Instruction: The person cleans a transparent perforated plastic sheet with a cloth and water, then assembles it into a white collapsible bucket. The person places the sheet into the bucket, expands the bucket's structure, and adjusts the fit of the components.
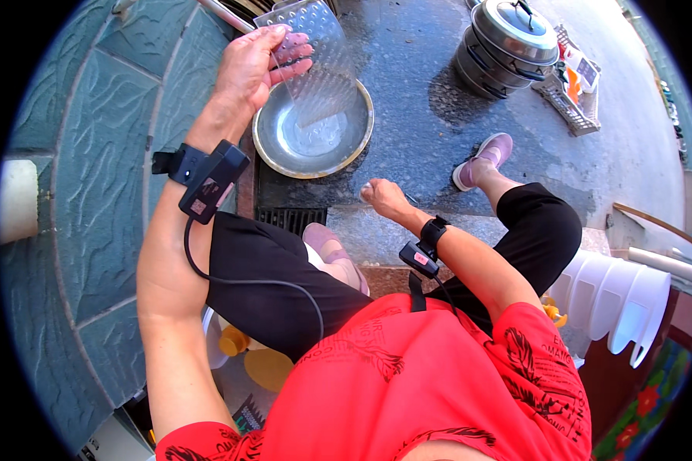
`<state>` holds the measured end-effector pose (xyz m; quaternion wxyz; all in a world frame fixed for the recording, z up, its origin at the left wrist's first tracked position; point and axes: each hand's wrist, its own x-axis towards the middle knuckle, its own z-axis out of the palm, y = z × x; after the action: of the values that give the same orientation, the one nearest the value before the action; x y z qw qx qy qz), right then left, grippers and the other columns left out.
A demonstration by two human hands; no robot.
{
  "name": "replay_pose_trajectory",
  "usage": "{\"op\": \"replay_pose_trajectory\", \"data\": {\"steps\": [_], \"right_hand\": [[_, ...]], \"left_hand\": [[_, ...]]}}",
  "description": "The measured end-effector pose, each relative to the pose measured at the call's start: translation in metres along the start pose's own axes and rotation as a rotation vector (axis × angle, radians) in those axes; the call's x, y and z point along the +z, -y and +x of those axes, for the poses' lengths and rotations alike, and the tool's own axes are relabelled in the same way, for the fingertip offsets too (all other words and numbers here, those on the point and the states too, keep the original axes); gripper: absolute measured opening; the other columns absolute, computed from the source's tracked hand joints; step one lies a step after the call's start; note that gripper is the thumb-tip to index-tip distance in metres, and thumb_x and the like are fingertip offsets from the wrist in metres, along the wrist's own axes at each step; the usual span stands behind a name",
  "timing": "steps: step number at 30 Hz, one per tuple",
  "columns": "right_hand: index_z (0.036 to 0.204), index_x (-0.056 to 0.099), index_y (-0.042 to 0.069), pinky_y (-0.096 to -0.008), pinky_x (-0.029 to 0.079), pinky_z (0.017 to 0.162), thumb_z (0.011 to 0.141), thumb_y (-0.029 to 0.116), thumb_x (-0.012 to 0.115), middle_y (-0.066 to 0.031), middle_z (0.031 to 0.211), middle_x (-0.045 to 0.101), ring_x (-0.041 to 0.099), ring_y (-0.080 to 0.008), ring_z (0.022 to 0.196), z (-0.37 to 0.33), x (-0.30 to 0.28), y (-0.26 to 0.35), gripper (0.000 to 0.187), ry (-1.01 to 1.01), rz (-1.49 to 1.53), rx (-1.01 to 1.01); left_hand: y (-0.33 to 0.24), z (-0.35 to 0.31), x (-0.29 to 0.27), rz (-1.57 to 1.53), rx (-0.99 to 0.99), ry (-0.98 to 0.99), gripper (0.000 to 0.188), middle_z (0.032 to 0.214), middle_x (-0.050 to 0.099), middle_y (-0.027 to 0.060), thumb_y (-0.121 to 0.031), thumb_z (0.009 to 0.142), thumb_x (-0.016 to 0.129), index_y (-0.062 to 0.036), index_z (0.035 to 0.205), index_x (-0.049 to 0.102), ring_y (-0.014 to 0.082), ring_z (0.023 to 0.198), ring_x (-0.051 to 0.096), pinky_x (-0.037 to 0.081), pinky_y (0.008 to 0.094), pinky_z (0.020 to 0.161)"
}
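Note:
My left hand (257, 65) is closed on one edge of a clear plastic sheet (315, 38) dotted with rows of small bumps or holes. Through it my fingers show. The sheet is held up at a tilt, its lower part in front of a round metal basin (271, 146). The basin rests on the wet ground and looks shiny inside. Lower and to the right, my right hand (387, 197) is curled closed, apart from the basin. Something pale shows at its fingertips, too small to name. Each wrist wears a black strapped device.
A lidded steel pot (500, 58) stands at the far right beside a grey plastic crate (584, 115) with packets inside. A green stone-tiled wall (100, 184) runs along the left. Near my left foot lies a drain grate (292, 219). White plastic containers (611, 296) stand at right.

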<state>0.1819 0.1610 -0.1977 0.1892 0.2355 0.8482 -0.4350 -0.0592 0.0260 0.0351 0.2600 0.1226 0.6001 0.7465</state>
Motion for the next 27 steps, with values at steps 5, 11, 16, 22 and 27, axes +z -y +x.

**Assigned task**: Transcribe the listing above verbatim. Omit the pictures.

**Reply**:
Instruction: The person cleans a transparent perforated plastic sheet with a cloth and water, then assembles it into a white collapsible bucket. The person places the sheet into the bucket, expands the bucket's structure, and adjusts the fit of the components.
`<state>` holds the measured end-effector pose (xyz m; quaternion wxyz; all in a world frame fixed for the recording, z up, its origin at the left wrist's first tracked position; point and axes: each hand's wrist, its own x-axis towards the middle knuckle, its own z-axis out of the palm, y = z × x; after the action: of the values that give the same orientation, the one nearest the value before the action; x y z qw qx qy qz), right then left, grippers and the other columns left out.
A demonstration by two human hands; no robot.
{
  "name": "replay_pose_trajectory",
  "usage": "{\"op\": \"replay_pose_trajectory\", \"data\": {\"steps\": [_], \"right_hand\": [[_, ...]], \"left_hand\": [[_, ...]]}}",
  "description": "The measured end-effector pose, each relative to the pose measured at the call's start: translation in metres along the start pose's own axes and rotation as a rotation vector (axis × angle, radians) in those axes; the call's x, y and z point along the +z, -y and +x of those axes, for the poses' lengths and rotations alike, and the tool's own axes are relabelled in the same way, for the fingertip offsets too (all other words and numbers here, those on the point and the states too, keep the original axes); gripper: absolute measured opening; the other columns absolute, computed from the source's tracked hand joints; step one lies a step after the call's start; note that gripper is the thumb-tip to index-tip distance in metres, and thumb_x and the like are fingertip offsets from the wrist in metres, along the wrist's own axes at each step; the usual span stands behind a name",
  "timing": "steps: step number at 30 Hz, one per tuple",
  "columns": "right_hand: index_z (0.036 to 0.204), index_x (-0.056 to 0.099), index_y (-0.042 to 0.069), pinky_y (-0.096 to -0.008), pinky_x (-0.029 to 0.079), pinky_z (0.017 to 0.162), thumb_z (0.011 to 0.141), thumb_y (-0.029 to 0.116), thumb_x (-0.012 to 0.115), middle_y (-0.066 to 0.031), middle_z (0.031 to 0.211), middle_x (-0.045 to 0.101), ring_x (-0.041 to 0.099), ring_y (-0.080 to 0.008), ring_z (0.022 to 0.196), z (-0.37 to 0.33), x (-0.30 to 0.28), y (-0.26 to 0.35), gripper (0.000 to 0.187), ry (-1.01 to 1.01), rz (-1.49 to 1.53), rx (-1.01 to 1.01); left_hand: y (-0.33 to 0.24), z (-0.35 to 0.31), x (-0.29 to 0.27), rz (-1.57 to 1.53), rx (-0.99 to 0.99), ry (-0.98 to 0.99), gripper (0.000 to 0.188), middle_z (0.032 to 0.214), middle_x (-0.050 to 0.099), middle_y (-0.027 to 0.060), thumb_y (-0.121 to 0.031), thumb_z (0.009 to 0.142), thumb_x (-0.016 to 0.129), index_y (-0.062 to 0.036), index_z (0.035 to 0.205), index_x (-0.049 to 0.102), ring_y (-0.014 to 0.082), ring_z (0.023 to 0.198), ring_x (-0.051 to 0.096), pinky_x (-0.037 to 0.081), pinky_y (0.008 to 0.094), pinky_z (0.020 to 0.161)"
}
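Note:
My left hand (257, 65) is closed on one edge of a clear plastic sheet (315, 38) dotted with rows of small bumps or holes. Through it my fingers show. The sheet is held up at a tilt, its lower part in front of a round metal basin (271, 146). The basin rests on the wet ground and looks shiny inside. Lower and to the right, my right hand (387, 197) is curled closed, apart from the basin. Something pale shows at its fingertips, too small to name. Each wrist wears a black strapped device.
A lidded steel pot (500, 58) stands at the far right beside a grey plastic crate (584, 115) with packets inside. A green stone-tiled wall (100, 184) runs along the left. Near my left foot lies a drain grate (292, 219). White plastic containers (611, 296) stand at right.
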
<state>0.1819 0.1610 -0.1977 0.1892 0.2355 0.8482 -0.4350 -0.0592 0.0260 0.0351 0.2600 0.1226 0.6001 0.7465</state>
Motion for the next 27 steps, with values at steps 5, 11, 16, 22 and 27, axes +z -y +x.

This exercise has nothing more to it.